We Are What We Are est le remake américain d’un récent film de cannibales, Somos lo que hay (2010) du Mexicain Jorge Michel Grau. Je n’affectionne guère ces cas de vampirisation dont le cinéma américain se rend régulièrement coupable, et pourtant pas question de snober par principe cette adaptation US, très astucieuse. Le calque devient un habile jeu de miroirs : Somos lo que hay déroulait son intrigue dans le climat sec de l’été mexicain, We Are What We Are nous emmène sous les tombereaux de flotte d’un printemps pluvieux dans le nord-est américain ; une veuve, ses deux fils et leur sœur cadette composaient une famille de mangeurs d’hommes, nous voici en présence d’un veuf, de ses deux filles et de leur petit frère s’adonnant aux mêmes carnages.
La dichotomie inversée s’impose jusque dans les types physiques. Jim Mickle et son coscénariste et comédien Nick Damici (un duo déjà à l’œuvre dans l’épouvante avec Stake Land en 2011) ont confié les rôles principaux à Ambyr Childers et Julia Garner, qui n’ont rien de latino et interprètent deux beautés blondes aux prénoms floraux, Iris et Rose. S’épanouissant, approchant l’âge adulte, les deux filles de la famille Parker cohabitent de plus en plus difficilement avec leur père Frank, un illuminé qui camoufle l’horreur de l’anthropophagie sous les oripeaux de la religion. Les pratiques cannibales des Parker remontent à loin, aux temps difficiles des pionniers. Frank, descendant de cette lignée qu’on devine consanguine, porte en lui les stigmates des horribles pratiques (la consommation de cervelle humaine provoque à terme la maladie de Parkinson). Il est condamné mais ne doute pas un instant que sa progéniture perpétuera la tradition familiale.

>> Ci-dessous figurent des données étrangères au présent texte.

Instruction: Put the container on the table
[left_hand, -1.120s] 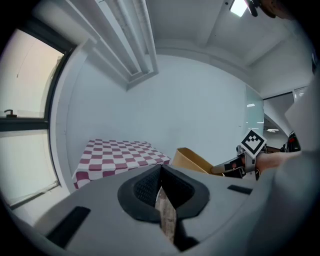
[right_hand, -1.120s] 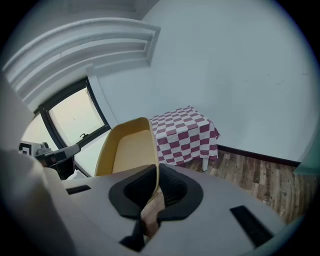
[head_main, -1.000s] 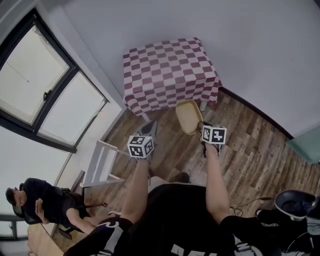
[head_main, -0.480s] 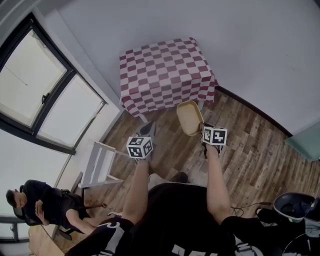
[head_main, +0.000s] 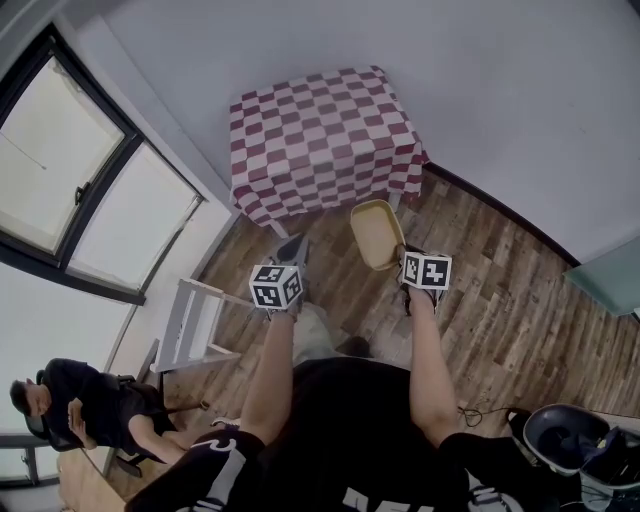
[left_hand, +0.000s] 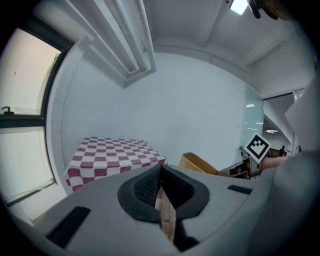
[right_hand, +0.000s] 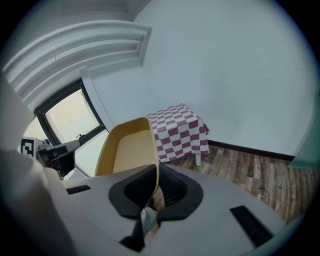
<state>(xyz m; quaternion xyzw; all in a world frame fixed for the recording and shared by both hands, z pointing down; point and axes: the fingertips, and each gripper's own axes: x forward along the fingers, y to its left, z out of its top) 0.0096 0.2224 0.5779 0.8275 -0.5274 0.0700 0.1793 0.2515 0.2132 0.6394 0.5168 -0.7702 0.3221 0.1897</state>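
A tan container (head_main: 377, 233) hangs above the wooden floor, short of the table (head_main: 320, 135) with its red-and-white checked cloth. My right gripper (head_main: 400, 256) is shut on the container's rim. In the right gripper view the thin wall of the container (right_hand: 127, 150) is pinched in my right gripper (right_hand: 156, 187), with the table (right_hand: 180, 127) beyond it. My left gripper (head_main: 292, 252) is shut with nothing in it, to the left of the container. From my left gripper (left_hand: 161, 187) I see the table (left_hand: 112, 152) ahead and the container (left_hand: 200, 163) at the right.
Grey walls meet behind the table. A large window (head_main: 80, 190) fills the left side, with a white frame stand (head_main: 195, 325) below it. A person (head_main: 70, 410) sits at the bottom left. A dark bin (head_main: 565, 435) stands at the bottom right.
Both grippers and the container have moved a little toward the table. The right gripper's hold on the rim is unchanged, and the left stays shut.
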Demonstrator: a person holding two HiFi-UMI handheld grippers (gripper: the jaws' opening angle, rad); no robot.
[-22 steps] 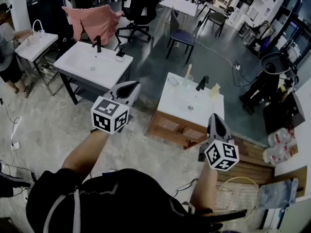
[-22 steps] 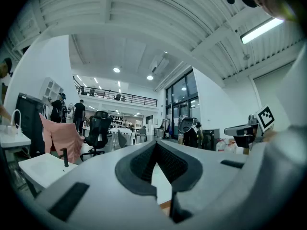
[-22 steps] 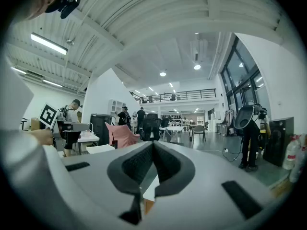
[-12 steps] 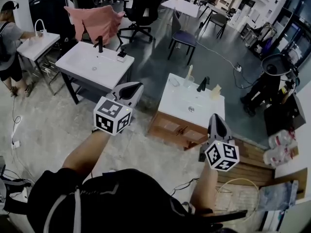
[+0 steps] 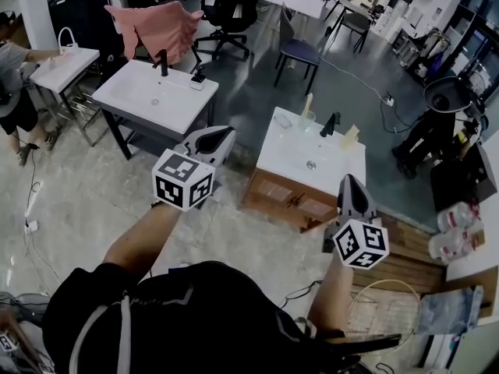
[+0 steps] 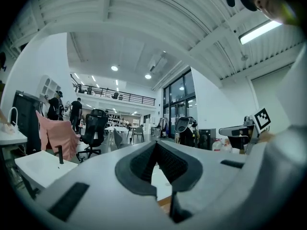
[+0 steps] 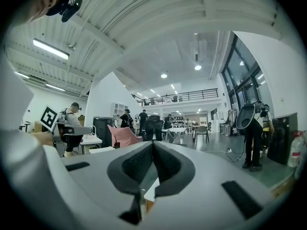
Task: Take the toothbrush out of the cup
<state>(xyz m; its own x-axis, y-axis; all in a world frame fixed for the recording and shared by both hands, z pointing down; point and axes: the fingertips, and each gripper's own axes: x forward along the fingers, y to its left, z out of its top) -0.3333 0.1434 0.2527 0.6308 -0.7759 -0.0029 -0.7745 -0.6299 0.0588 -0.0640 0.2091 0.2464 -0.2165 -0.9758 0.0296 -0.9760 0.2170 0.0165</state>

Faire accomplir des horreurs à Rose et Iris, duo d’anges blonds en pleine puberté, pourrait passer pour un effet facile, mais le film, au tempo très lent, propose au contraire des portraits finement ciselés. Le destin des filles (et de leur jeune frère) est l’un des enjeux passionnants de l’histoire. Elles échapperont peut-être au joug paternel, mais qu’en sera-t-il de l’appétit de la chair ? Une des rares scènes spectaculaires du film illustre le titre-constat, « nous sommes ce que nous sommes ». Les deux filles s’y servent ensemble à même la bête au cours d’une séquence qui nous partage entre dégoût et fascination érotique, d’autant qu’à cette occasion elles transgressent — mais je n’en dirai pas plus — un double tabou. Sacrées filles, sacré film.
Disponible en DVD et blu-ray depuis le 3 septembre 2014 (Wild Side Vidéo).